*** Entries provided Section Begins ***

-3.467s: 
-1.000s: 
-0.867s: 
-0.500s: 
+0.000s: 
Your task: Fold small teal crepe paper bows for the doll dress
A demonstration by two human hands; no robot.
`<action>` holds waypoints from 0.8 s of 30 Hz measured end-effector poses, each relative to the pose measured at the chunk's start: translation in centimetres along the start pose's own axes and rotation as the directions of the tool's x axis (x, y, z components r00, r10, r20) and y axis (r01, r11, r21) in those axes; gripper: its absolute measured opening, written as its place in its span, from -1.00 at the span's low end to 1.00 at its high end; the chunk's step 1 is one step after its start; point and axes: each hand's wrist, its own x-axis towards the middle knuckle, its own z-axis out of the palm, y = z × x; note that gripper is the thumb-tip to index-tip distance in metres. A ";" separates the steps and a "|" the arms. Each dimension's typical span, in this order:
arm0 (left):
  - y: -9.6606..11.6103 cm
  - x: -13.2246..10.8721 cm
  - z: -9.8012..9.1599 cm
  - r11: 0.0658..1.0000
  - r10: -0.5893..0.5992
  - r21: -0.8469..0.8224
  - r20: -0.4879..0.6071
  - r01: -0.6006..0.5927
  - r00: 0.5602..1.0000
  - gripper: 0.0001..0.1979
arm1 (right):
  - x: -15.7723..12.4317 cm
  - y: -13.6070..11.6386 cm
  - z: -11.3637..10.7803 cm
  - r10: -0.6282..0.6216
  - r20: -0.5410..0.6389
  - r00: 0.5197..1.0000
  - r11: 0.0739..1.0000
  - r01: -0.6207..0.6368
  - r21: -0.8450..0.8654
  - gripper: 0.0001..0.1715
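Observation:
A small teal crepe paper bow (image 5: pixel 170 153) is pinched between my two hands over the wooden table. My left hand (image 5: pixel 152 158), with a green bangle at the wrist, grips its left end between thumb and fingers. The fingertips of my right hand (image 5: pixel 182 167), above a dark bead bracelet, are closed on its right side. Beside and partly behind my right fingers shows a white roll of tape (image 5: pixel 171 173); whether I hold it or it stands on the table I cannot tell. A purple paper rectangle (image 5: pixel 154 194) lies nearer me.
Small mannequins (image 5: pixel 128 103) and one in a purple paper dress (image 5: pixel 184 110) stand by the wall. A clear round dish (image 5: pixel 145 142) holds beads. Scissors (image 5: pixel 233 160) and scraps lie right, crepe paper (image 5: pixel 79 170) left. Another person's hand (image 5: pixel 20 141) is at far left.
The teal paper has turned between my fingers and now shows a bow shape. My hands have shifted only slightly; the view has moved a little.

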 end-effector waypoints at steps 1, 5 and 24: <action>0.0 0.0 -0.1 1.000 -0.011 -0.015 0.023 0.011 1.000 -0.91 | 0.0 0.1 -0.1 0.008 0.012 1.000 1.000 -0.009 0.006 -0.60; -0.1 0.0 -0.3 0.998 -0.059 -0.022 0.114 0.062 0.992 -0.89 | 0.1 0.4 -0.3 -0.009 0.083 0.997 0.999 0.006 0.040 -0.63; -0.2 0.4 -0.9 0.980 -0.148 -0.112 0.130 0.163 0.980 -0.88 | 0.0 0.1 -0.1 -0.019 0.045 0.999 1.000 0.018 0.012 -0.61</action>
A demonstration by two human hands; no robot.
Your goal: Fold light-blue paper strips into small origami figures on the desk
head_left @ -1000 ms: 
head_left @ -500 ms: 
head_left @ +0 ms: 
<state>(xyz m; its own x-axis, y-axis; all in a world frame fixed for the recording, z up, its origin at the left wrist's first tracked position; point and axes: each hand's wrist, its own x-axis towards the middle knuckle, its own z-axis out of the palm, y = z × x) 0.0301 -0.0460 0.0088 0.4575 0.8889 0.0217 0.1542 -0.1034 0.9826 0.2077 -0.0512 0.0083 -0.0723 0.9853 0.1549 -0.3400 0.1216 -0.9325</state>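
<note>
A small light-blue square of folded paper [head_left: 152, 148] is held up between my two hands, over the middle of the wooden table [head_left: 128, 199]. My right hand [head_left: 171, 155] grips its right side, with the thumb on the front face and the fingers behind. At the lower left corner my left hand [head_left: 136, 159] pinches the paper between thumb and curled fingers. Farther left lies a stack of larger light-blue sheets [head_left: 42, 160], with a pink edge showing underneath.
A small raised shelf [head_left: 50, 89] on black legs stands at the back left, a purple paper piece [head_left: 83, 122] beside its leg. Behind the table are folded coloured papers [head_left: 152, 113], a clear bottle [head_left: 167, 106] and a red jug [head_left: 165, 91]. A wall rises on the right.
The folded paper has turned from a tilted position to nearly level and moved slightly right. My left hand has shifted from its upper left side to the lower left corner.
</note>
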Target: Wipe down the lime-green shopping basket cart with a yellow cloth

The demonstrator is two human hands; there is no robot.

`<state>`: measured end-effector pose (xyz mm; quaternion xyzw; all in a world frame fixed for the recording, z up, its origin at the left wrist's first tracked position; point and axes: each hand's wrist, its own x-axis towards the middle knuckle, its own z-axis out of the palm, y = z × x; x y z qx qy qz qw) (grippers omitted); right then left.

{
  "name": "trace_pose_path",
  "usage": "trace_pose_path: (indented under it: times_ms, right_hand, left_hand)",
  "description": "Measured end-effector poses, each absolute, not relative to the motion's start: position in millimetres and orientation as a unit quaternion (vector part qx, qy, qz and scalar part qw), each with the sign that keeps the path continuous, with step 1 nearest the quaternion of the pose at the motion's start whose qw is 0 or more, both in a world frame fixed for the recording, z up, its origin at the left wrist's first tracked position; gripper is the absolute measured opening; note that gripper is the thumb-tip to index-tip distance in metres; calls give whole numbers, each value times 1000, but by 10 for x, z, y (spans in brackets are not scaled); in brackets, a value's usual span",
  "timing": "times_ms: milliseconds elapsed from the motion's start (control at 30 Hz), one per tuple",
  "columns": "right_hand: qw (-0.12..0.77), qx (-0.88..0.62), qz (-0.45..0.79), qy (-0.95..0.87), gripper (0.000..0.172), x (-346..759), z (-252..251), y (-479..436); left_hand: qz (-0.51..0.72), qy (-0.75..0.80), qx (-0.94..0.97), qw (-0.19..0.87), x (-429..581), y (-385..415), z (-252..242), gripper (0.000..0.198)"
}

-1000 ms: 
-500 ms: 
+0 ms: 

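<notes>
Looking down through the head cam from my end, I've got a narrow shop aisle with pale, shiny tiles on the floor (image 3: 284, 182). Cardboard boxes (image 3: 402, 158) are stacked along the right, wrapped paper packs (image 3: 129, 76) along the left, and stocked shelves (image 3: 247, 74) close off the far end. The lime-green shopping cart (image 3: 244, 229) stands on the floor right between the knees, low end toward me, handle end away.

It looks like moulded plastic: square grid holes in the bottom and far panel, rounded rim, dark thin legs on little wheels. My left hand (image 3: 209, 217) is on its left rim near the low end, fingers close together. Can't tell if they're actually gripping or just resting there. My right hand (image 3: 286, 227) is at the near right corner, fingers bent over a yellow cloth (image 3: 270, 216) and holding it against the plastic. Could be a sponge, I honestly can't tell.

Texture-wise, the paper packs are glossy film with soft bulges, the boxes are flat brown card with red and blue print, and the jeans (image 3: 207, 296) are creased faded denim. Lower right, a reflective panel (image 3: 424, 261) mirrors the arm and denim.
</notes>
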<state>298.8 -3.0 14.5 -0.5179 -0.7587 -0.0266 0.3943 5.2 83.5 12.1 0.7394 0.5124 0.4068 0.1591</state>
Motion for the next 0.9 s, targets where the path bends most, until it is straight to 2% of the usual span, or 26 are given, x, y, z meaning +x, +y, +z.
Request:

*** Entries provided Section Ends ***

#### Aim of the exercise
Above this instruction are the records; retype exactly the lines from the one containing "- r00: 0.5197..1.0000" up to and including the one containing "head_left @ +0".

#### Solution to this task
  - r00: 0.5197..1.0000
  - r11: 0.0739..1.0000
  - r01: -0.6207..0.6368
  - r21: -0.8450..0.8654
  - gripper: 0.0001..0.1715
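Observation:
A small teal crepe paper bow (image 5: pixel 170 153) is pinched between my two hands over the wooden table. My left hand (image 5: pixel 152 158), with a green bangle at the wrist, grips its left end between thumb and fingers. The fingertips of my right hand (image 5: pixel 182 167), above a dark bead bracelet, are closed on its right side. Beside and partly behind my right fingers shows a white roll of tape (image 5: pixel 171 173); whether I hold it or it stands on the table I cannot tell. A purple paper rectangle (image 5: pixel 154 194) lies nearer me.
Small mannequins (image 5: pixel 128 103) and one in a purple paper dress (image 5: pixel 184 110) stand by the wall. A clear round dish (image 5: pixel 145 142) holds beads. Scissors (image 5: pixel 233 160) and scraps lie right, crepe paper (image 5: pixel 79 170) left. Another person's hand (image 5: pixel 20 141) is at far left.
The teal paper has turned between my fingers and now shows a bow shape. My hands have shifted only slightly; the view has moved a little.
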
 end-effector waypoints at steps 1, 5 and 24: <action>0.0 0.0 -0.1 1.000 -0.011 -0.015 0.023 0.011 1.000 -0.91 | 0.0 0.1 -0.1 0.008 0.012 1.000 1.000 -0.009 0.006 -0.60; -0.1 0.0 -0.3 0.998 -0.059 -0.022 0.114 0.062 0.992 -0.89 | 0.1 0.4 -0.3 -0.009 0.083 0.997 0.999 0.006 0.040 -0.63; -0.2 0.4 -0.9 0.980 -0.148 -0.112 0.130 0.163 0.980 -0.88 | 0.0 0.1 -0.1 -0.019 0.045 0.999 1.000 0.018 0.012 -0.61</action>
A demonstration by two human hands; no robot.
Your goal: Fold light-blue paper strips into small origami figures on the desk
head_left @ -1000 ms: 
head_left @ -500 ms: 
head_left @ +0 ms: 

Work on this exercise is complete, and nothing remains.